=== Action item ===
The records below are to be reproduced exactly, and no picture should appear in the copy.
::: Provided information
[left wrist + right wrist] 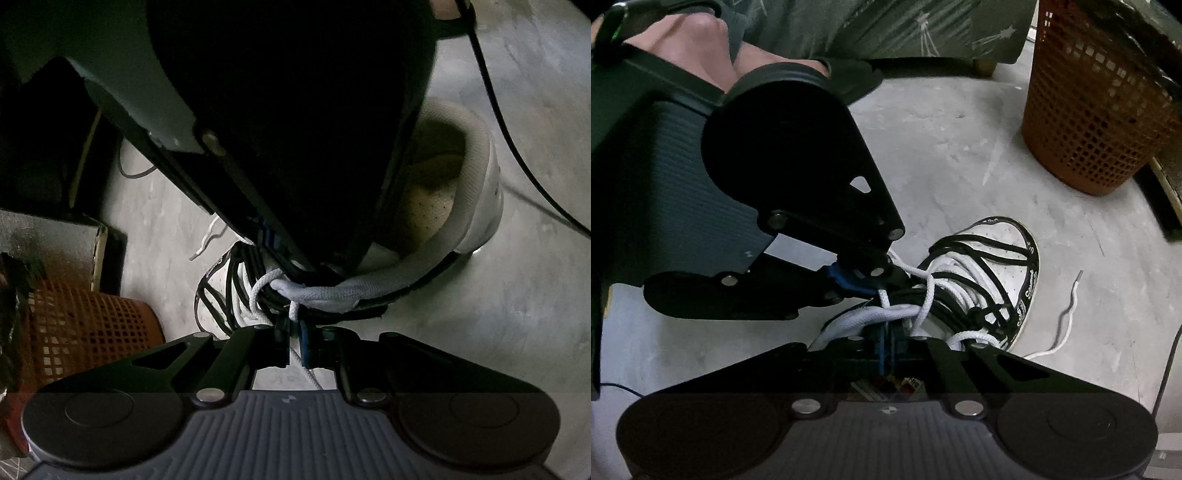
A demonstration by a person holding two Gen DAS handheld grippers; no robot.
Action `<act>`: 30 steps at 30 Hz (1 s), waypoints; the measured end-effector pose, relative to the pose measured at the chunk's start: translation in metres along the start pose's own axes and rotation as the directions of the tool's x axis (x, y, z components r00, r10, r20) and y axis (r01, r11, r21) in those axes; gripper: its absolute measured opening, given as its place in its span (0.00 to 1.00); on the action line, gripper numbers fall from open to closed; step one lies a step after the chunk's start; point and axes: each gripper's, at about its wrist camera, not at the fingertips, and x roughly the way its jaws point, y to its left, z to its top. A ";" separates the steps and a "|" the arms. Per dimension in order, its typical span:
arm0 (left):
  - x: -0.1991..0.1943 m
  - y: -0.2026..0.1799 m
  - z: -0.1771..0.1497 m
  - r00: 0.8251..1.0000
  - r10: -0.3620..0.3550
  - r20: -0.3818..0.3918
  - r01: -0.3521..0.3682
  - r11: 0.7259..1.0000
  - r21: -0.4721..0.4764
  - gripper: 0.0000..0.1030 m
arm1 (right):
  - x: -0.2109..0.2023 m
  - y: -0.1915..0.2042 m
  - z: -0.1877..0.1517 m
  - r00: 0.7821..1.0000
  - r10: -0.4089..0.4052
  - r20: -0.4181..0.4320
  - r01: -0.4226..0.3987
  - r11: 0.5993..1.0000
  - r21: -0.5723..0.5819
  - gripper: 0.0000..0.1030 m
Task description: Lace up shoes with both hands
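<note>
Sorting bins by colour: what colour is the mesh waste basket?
Orange-brown mesh plastic waste basket; the right wrist view shows it best.

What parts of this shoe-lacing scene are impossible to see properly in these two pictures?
- Left wrist view: the front of the shoe is hidden behind the dark body of the right tongs.
- Right wrist view: the heel is cut off behind the right tongs' own body; the left tongs cover part of the white lace.
- Right wrist view: the lettering on the sole is too small to read.

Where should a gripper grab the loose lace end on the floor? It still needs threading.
Grip the loose lace end just behind its stiff grey tip, coming straight down from above. It lies flat and wavy on the bare floor beside the shoe, with nothing around it.
</note>
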 end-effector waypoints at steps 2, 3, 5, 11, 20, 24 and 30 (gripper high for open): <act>-0.003 0.001 0.003 1.000 0.000 -0.001 0.000 1.000 -0.011 0.08 | 0.000 -0.001 -0.001 1.000 0.000 -0.001 0.000 1.000 0.026 0.04; -0.003 0.002 0.004 1.000 0.004 -0.003 -0.004 1.000 -0.018 0.12 | 0.000 -0.002 -0.001 1.000 0.002 -0.004 -0.001 0.999 0.045 0.04; -0.004 0.003 0.006 1.000 0.026 -0.016 -0.027 0.999 -0.026 0.34 | 0.000 -0.002 -0.001 1.000 -0.001 -0.007 0.002 0.998 0.055 0.04; -0.014 0.013 0.001 0.997 0.034 -0.065 -0.045 0.984 -0.172 0.50 | -0.003 -0.001 -0.003 0.999 -0.022 -0.029 0.025 0.995 0.093 0.03; -0.030 0.071 -0.026 0.979 -0.168 0.113 0.194 0.616 -0.764 0.32 | -0.009 -0.004 -0.005 1.000 -0.007 -0.025 0.011 0.985 0.174 0.03; -0.026 0.087 -0.040 0.958 -0.187 0.219 0.278 0.404 -0.872 0.28 | -0.011 -0.006 -0.006 1.000 0.006 -0.017 -0.003 0.981 0.193 0.03; -0.011 0.094 -0.061 0.915 -0.233 0.331 0.366 0.130 -0.921 0.25 | -0.016 -0.005 -0.009 1.000 0.004 -0.006 -0.003 0.977 0.211 0.03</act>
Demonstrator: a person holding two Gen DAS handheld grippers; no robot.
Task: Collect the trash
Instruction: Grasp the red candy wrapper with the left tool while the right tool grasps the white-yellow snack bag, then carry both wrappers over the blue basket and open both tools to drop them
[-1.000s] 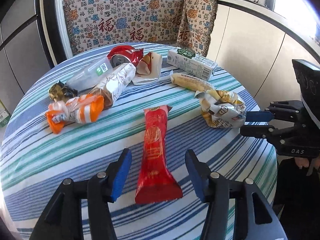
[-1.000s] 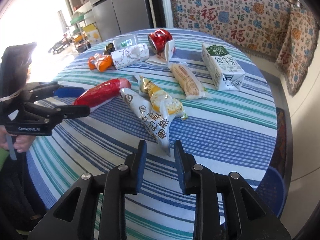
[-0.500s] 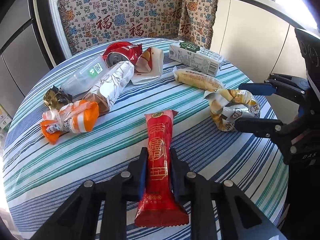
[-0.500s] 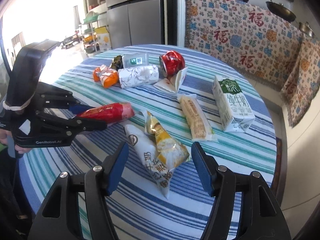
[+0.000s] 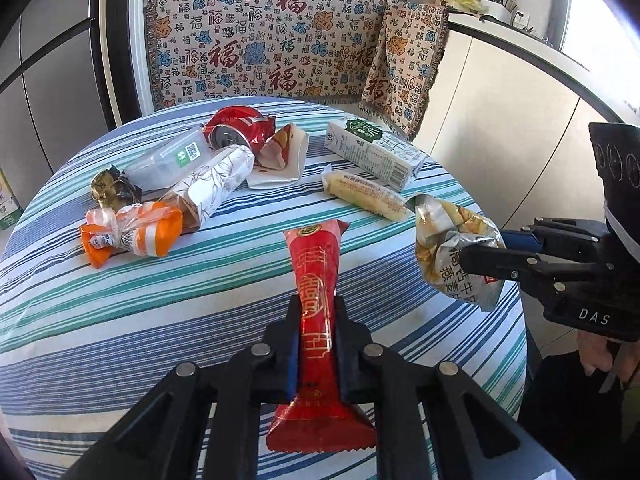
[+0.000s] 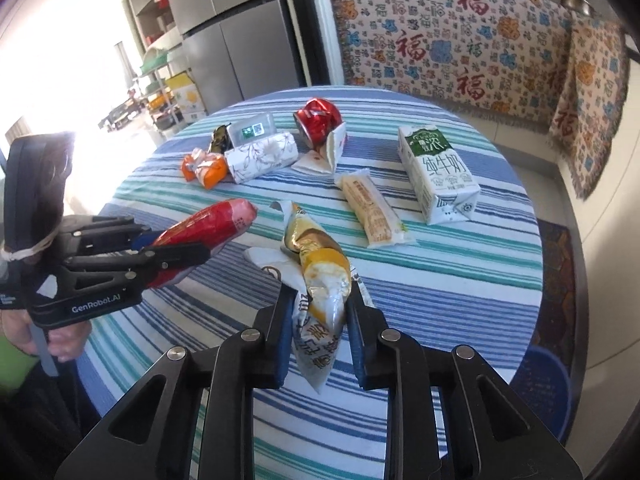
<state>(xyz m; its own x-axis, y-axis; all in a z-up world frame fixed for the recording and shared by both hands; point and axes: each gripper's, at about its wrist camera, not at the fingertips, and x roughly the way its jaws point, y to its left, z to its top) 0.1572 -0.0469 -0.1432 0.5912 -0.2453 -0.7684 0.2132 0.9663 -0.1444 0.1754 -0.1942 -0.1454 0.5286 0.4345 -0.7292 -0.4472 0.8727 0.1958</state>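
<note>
Left gripper [image 5: 316, 322] clamps the glossy red snack wrapper [image 5: 316, 280] bottom centre, while right gripper [image 6: 318, 312], jaws just closing, pinches the crumpled yellow-and-silver packet [image 6: 320, 276].

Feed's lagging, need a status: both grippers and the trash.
Left gripper shut on long red foil wrapper. Right gripper shut on crumpled yellow-white snack bag. More litter on striped table. Nothing blocking.

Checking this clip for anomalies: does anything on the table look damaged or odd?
The red can lies on its side, crushed, and the milk carton is tipped over. Otherwise just scattered wrappers; nothing spilled on the striped tablecloth.
</note>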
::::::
=== Result for this exercise ===
[left wrist + right wrist] 
A demonstration by a person holding two Gen DAS handheld grippers; no robot.
Action `<act>`: 30 steps at 30 Hz (1 s), waypoints; the measured end-effector pose, relative to the pose measured at the chunk's start: translation in metres along the start pose's own axes and rotation as the directions of the tool's x axis (x, y, z components r00, r10, r20) and y axis (r01, r11, r21) in those axes; gripper: its absolute measured opening, given as its place in its span (0.00 to 1.00); on the action line, gripper numbers fall from open to closed; step one lies a step after the chunk's start; point and axes: each gripper's, at about its wrist camera, not at the fingertips, and x roughly the way its jaws point, y to its left, z to its top. A ";" separates the steps and a "|" the arms. Per dimension in order, its typical span:
arm0 (left):
  - x: -0.1991..0.1943 m
  - y: -0.2026..0.1799 m
  - z: -0.1771..0.1497 m
  - r00: 0.8251..1.0000
  - r10: -0.3620..0.3550
  - r20: -0.3818..0.3918
  - r01: -0.3521..0.3682
  - r11: 0.7259..1.0000
  - r21: -0.4721..0.4764
  - gripper: 0.0000..0.1030 m
arm1 (right):
  - x: -0.2109..0.2023 m
  - y: -0.1915..0.2042 m
  - z: -0.1877..0.1517 m
  - r00: 0.7821..1.0000
  - r10: -0.4089..0.4052
  - r20: -0.4181..0.4320
  - r01: -0.4226..0.3987
  - r11: 0.5993..1.0000
  - r21: -0.5723..0.5819
  - gripper: 0.0000..0.1030 m
Task description: Lace up shoes with both hands
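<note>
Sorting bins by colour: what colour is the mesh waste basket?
Orange-brown mesh plastic waste basket; the right wrist view shows it best.

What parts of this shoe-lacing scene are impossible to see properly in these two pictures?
- Left wrist view: the front of the shoe is hidden behind the dark body of the right tongs.
- Right wrist view: the heel is cut off behind the right tongs' own body; the left tongs cover part of the white lace.
- Right wrist view: the lettering on the sole is too small to read.

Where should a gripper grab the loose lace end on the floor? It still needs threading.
Grip the loose lace end just behind its stiff grey tip, coming straight down from above. It lies flat and wavy on the bare floor beside the shoe, with nothing around it.
</note>
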 end-effector waypoints at steps 2, 3, 5, 11, 20, 24 and 30 (gripper high for open): <act>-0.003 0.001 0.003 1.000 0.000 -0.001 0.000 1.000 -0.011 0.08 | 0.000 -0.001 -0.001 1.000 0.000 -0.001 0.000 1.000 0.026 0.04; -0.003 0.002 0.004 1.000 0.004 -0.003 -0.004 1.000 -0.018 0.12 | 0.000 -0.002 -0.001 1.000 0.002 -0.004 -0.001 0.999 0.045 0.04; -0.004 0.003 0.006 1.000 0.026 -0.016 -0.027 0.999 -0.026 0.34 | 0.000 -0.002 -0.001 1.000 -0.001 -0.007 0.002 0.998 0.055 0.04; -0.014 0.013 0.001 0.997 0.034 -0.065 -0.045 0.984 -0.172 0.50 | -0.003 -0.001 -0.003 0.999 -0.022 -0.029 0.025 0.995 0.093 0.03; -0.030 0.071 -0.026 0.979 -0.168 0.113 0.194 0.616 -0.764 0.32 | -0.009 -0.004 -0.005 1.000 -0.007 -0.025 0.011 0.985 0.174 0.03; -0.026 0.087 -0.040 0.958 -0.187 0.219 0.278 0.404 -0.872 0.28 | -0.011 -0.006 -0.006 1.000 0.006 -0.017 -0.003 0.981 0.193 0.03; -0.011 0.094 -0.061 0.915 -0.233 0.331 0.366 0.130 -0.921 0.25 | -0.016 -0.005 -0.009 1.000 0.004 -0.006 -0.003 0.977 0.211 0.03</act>
Demonstrator: a person holding two Gen DAS handheld grippers; no robot.
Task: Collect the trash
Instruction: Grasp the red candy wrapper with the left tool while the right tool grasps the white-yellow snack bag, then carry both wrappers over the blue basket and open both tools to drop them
[-1.000s] 
[-1.000s] 
[-0.500s] 
[-0.500s] 
[+0.000s] 
[+0.000s] 
<state>(xyz m; its own x-axis, y-axis; all in a z-up world frame fixed for the recording and shared by both hands; point and axes: each gripper's, at about its wrist camera, not at the fingertips, and x roughly the way its jaws point, y to its left, z to its top) 0.1572 -0.0469 -0.1432 0.5912 -0.2453 -0.7684 0.2132 0.9663 -0.1444 0.1754 -0.1942 -0.1454 0.5286 0.4345 -0.7292 -0.4472 0.8727 0.1958</state>
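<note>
Left gripper [image 5: 316, 322] clamps the glossy red snack wrapper [image 5: 316, 280] bottom centre, while right gripper [image 6: 318, 312], jaws just closing, pinches the crumpled yellow-and-silver packet [image 6: 320, 276].

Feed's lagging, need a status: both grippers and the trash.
Left gripper shut on long red foil wrapper. Right gripper shut on crumpled yellow-white snack bag. More litter on striped table. Nothing blocking.

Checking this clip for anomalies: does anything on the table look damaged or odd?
The red can lies on its side, crushed, and the milk carton is tipped over. Otherwise just scattered wrappers; nothing spilled on the striped tablecloth.
</note>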

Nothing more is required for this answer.